Source data
◆ ◆ ◆

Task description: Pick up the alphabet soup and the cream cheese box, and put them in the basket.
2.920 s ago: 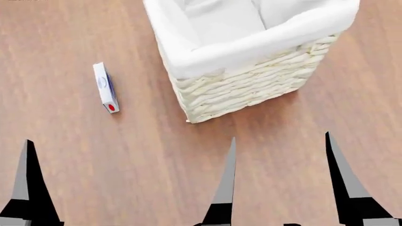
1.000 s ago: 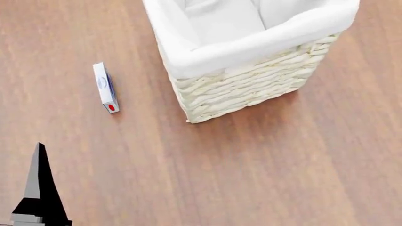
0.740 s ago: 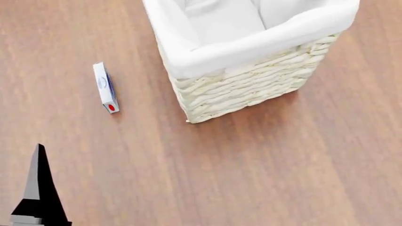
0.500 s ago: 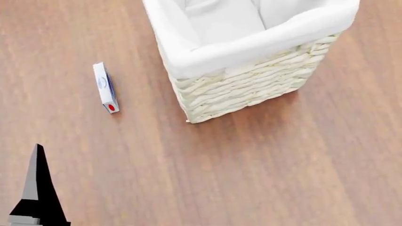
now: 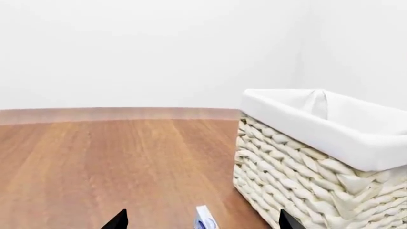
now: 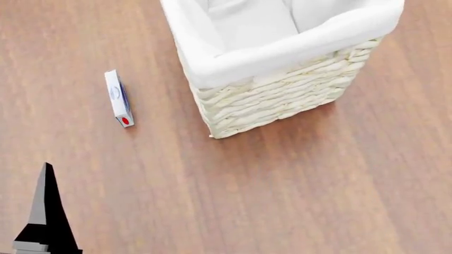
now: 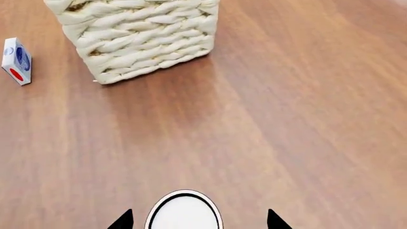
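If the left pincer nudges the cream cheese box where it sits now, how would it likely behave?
The cream cheese box stands on a narrow edge on the wooden floor, so a sideways nudge would probably tip it flat. Being a thin, straight-edged carton, it likely stays stiff and slides instead of rolling. It looks small and probably light, so it may skid before the left pincer closes on it.

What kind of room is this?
Probably a bare simulated test room, not a home: plain white walls, a wooden floor, and only a basket and a cream cheese box on it.

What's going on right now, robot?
Right gripper open over soup can. Left gripper open, empty. Cream cheese box beside basket. Nothing blocking.
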Tool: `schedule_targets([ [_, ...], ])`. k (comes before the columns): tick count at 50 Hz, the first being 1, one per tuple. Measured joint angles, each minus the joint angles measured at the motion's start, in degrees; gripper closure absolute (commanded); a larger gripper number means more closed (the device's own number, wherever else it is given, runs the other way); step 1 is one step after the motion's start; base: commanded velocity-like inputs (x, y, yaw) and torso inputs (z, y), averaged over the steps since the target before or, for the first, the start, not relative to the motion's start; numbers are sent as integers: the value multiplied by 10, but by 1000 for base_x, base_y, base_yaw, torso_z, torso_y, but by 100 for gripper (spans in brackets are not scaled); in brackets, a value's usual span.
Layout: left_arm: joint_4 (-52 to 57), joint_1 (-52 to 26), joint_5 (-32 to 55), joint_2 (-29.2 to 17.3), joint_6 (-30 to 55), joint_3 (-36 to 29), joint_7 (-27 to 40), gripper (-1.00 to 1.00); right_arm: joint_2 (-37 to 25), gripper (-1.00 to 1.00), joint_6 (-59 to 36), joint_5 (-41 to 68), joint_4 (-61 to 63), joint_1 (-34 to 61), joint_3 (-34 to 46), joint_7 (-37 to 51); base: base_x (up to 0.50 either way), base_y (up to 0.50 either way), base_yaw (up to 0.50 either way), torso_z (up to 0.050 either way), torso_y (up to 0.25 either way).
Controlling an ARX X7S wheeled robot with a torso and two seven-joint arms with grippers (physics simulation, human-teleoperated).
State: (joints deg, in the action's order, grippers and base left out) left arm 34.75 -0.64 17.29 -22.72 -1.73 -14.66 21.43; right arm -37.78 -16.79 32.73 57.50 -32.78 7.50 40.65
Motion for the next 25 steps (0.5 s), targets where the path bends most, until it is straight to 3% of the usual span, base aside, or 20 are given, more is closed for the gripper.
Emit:
schedule_targets([
  [25,-5,0,2,-1,-5,2,6,-100,-1,-100,0,13,-38,42,31,-10,0,0,0,0,0],
])
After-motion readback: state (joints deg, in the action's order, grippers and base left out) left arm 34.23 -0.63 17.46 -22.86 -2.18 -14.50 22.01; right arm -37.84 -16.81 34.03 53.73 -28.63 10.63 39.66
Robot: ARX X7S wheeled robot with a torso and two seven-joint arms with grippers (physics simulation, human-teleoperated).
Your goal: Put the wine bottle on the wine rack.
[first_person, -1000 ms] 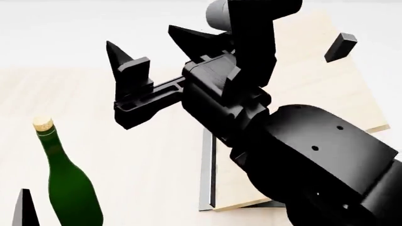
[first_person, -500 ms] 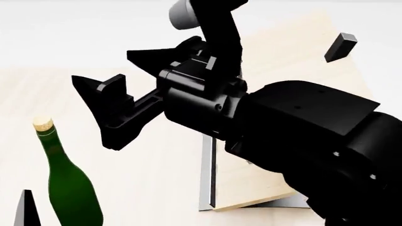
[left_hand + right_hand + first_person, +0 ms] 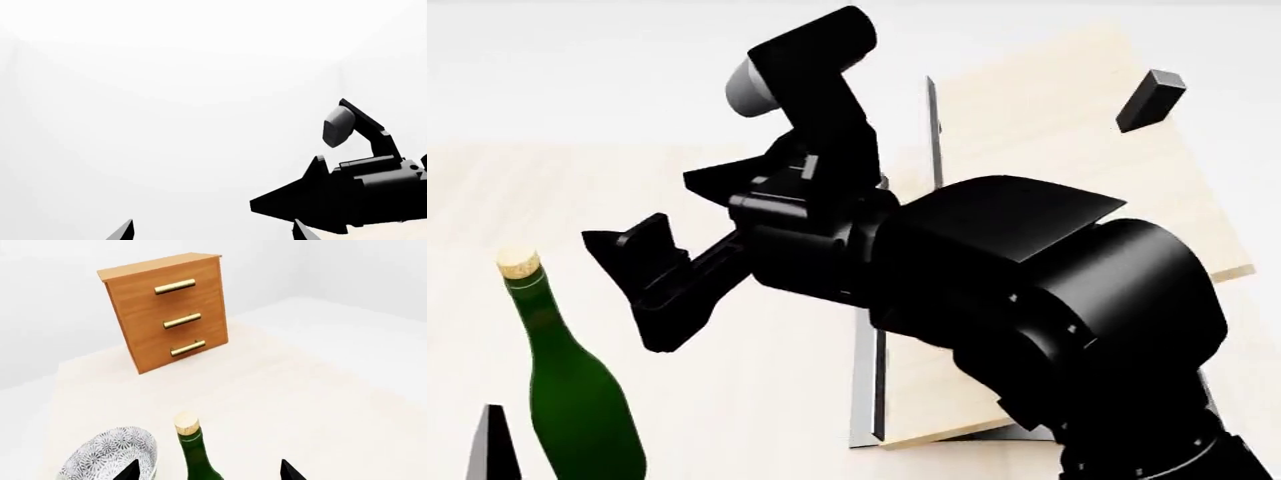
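Note:
The wine bottle [image 3: 571, 395], dark green with a tan cork, stands upright on the pale table at the head view's lower left. My right gripper [image 3: 670, 218] is open and empty, up and to the right of the bottle's neck, not touching it. In the right wrist view the bottle [image 3: 194, 457] shows ahead between the open fingertips [image 3: 131, 471]. The wine rack's light-wood boards [image 3: 1054, 130] with dark metal edges and black peg [image 3: 1149, 100] stand behind my right arm. My left gripper [image 3: 213, 235] is open and empty; one fingertip [image 3: 489, 450] shows left of the bottle.
A patterned grey-white bowl [image 3: 110, 456] sits close beside the bottle. A brown wooden cabinet [image 3: 167, 315] with brass handles stands further back on the table. My right arm [image 3: 1028, 300] hides the middle of the rack. A white wall lies behind.
My right gripper has swung left and down towards the bottle, turning as it went. The bottle and the left fingertip have stayed put.

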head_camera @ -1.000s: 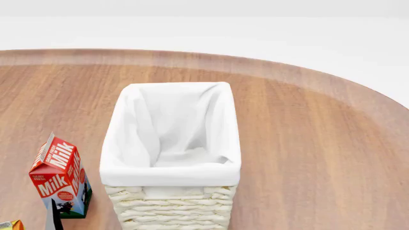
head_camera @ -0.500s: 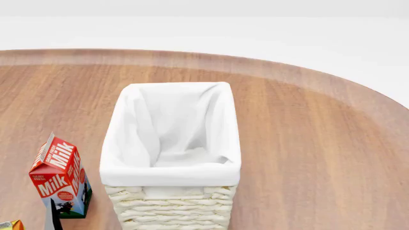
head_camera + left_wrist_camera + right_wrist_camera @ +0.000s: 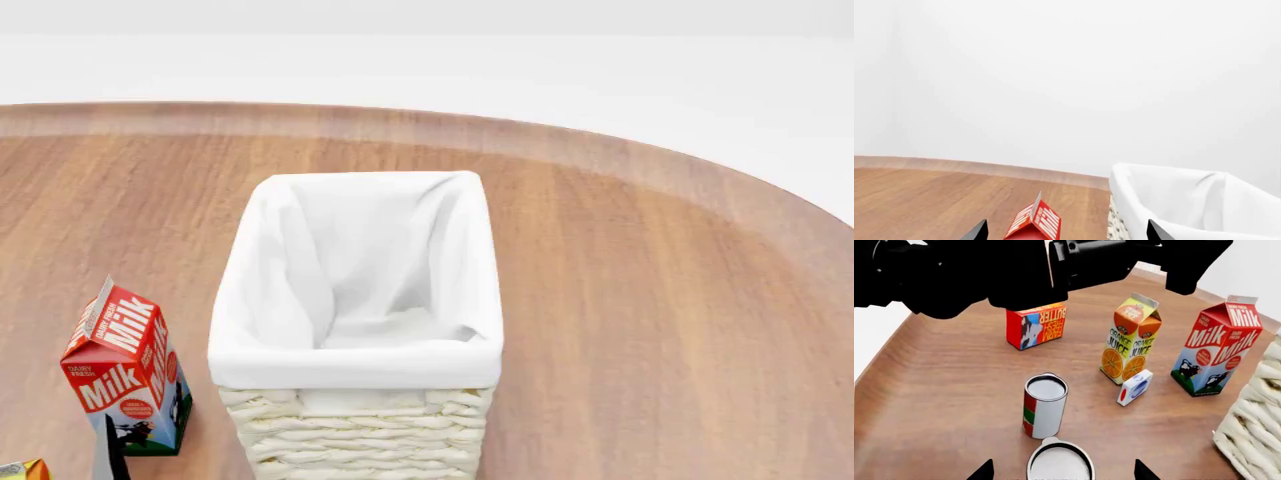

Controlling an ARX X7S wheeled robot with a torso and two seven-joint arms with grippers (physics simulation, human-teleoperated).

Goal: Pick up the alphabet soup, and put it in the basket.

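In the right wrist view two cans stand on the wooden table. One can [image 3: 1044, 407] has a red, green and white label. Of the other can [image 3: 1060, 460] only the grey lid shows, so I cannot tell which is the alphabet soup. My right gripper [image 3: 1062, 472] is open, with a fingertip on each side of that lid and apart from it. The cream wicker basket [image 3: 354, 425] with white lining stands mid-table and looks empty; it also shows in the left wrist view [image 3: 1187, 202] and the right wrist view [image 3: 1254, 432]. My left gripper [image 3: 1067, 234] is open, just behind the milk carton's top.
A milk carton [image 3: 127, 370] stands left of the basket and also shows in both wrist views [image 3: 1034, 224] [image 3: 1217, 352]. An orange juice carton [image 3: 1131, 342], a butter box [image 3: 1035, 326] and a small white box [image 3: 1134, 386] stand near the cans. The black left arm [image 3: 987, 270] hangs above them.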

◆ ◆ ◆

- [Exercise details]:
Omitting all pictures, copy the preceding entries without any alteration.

- [Response box]:
Task description: Pick up the alphabet soup and the cream cheese box, and put them in the basket.
2.920 s ago: 
1.000 s ago: 
0.740 s ago: 
0.500 s ago: 
now: 
now: 
now: 
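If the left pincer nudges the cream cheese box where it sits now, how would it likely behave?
The cream cheese box stands on a narrow edge on the wooden floor, so a sideways nudge would probably tip it flat. Being a thin, straight-edged carton, it likely stays stiff and slides instead of rolling. It looks small and probably light, so it may skid before the left pincer closes on it.

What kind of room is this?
Probably a bare simulated test room, not a home: plain white walls, a wooden floor, and only a basket and a cream cheese box on it.

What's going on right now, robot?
Right gripper open over soup can. Left gripper open, empty. Cream cheese box beside basket. Nothing blocking.
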Tool: `schedule_targets([ [_, ...], ])`. k (comes before the columns): tick count at 50 Hz, the first being 1, one per tuple. Measured joint angles, each minus the joint angles measured at the motion's start, in degrees; gripper closure absolute (commanded); a larger gripper number means more closed (the device's own number, wherever else it is given, runs the other way); step 1 is one step after the motion's start; base: commanded velocity-like inputs (x, y, yaw) and torso inputs (z, y), averaged over the steps since the target before or, for the first, the start, not relative to the motion's start; numbers are sent as integers: the value multiplied by 10, but by 1000 for base_x, base_y, base_yaw, torso_z, torso_y, but by 100 for gripper (spans in brackets are not scaled); in brackets, a value's usual span.
Layout: left_arm: joint_4 (-52 to 57), joint_1 (-52 to 26), joint_5 (-32 to 55), joint_2 (-29.2 to 17.3), joint_6 (-30 to 55), joint_3 (-36 to 29), joint_7 (-27 to 40), gripper (-1.00 to 1.00); right_arm: joint_2 (-37 to 25), gripper (-1.00 to 1.00), joint_6 (-59 to 36), joint_5 (-41 to 68), joint_4 (-61 to 63), joint_1 (-34 to 61), joint_3 (-34 to 46), joint_7 (-37 to 51); base: base_x (up to 0.50 either way), base_y (up to 0.50 either way), base_yaw (up to 0.50 either way), torso_z (up to 0.050 either way), torso_y (up to 0.25 either way).
Controlling an ARX X7S wheeled robot with a torso and two seven-joint arms with grippers (physics simulation, human-teleoperated).
State: (joints deg, in the action's order, grippers and base left out) left arm 34.75 -0.64 17.29 -22.72 -1.73 -14.66 21.43; right arm -37.78 -16.79 32.73 57.50 -32.78 7.50 40.65
Motion for the next 25 steps (0.5 s), targets where the path bends most, until it is straight to 3% of the usual span, base aside, or 20 are given, more is closed for the gripper.
Emit:
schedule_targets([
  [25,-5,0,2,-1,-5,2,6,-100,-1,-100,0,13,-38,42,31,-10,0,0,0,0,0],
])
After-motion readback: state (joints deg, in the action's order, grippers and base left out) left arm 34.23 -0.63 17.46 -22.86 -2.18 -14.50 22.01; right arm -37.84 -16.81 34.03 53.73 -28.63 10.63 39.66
Robot: ARX X7S wheeled robot with a torso and two seven-joint arms with grippers (physics simulation, human-teleoperated).
Your goal: Put the wine bottle on the wine rack.
[first_person, -1000 ms] 
[first_person, -500 ms] 
[left_hand + right_hand + first_person, +0 ms] 
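Note:
The wine bottle [image 3: 571, 395], dark green with a tan cork, stands upright on the pale table at the head view's lower left. My right gripper [image 3: 670, 218] is open and empty, up and to the right of the bottle's neck, not touching it. In the right wrist view the bottle [image 3: 194, 457] shows ahead between the open fingertips [image 3: 131, 471]. The wine rack's light-wood boards [image 3: 1054, 130] with dark metal edges and black peg [image 3: 1149, 100] stand behind my right arm. My left gripper [image 3: 213, 235] is open and empty; one fingertip [image 3: 489, 450] shows left of the bottle.
A patterned grey-white bowl [image 3: 110, 456] sits close beside the bottle. A brown wooden cabinet [image 3: 167, 315] with brass handles stands further back on the table. My right arm [image 3: 1028, 300] hides the middle of the rack. A white wall lies behind.
My right gripper has swung left and down towards the bottle, turning as it went. The bottle and the left fingertip have stayed put.
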
head_camera @ -1.000s: 
head_camera @ -0.500s: 
head_camera + left_wrist_camera + right_wrist_camera @ +0.000s: 

Controlling an ARX X7S wheeled robot with a torso and two seven-joint arms with grippers (physics simulation, human-teleoperated).

Goal: Pick up the alphabet soup, and put it in the basket.

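In the right wrist view two cans stand on the wooden table. One can [image 3: 1044, 407] has a red, green and white label. Of the other can [image 3: 1060, 460] only the grey lid shows, so I cannot tell which is the alphabet soup. My right gripper [image 3: 1062, 472] is open, with a fingertip on each side of that lid and apart from it. The cream wicker basket [image 3: 354, 425] with white lining stands mid-table and looks empty; it also shows in the left wrist view [image 3: 1187, 202] and the right wrist view [image 3: 1254, 432]. My left gripper [image 3: 1067, 234] is open, just behind the milk carton's top.
A milk carton [image 3: 127, 370] stands left of the basket and also shows in both wrist views [image 3: 1034, 224] [image 3: 1217, 352]. An orange juice carton [image 3: 1131, 342], a butter box [image 3: 1035, 326] and a small white box [image 3: 1134, 386] stand near the cans. The black left arm [image 3: 987, 270] hangs above them.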

There's no more to the output.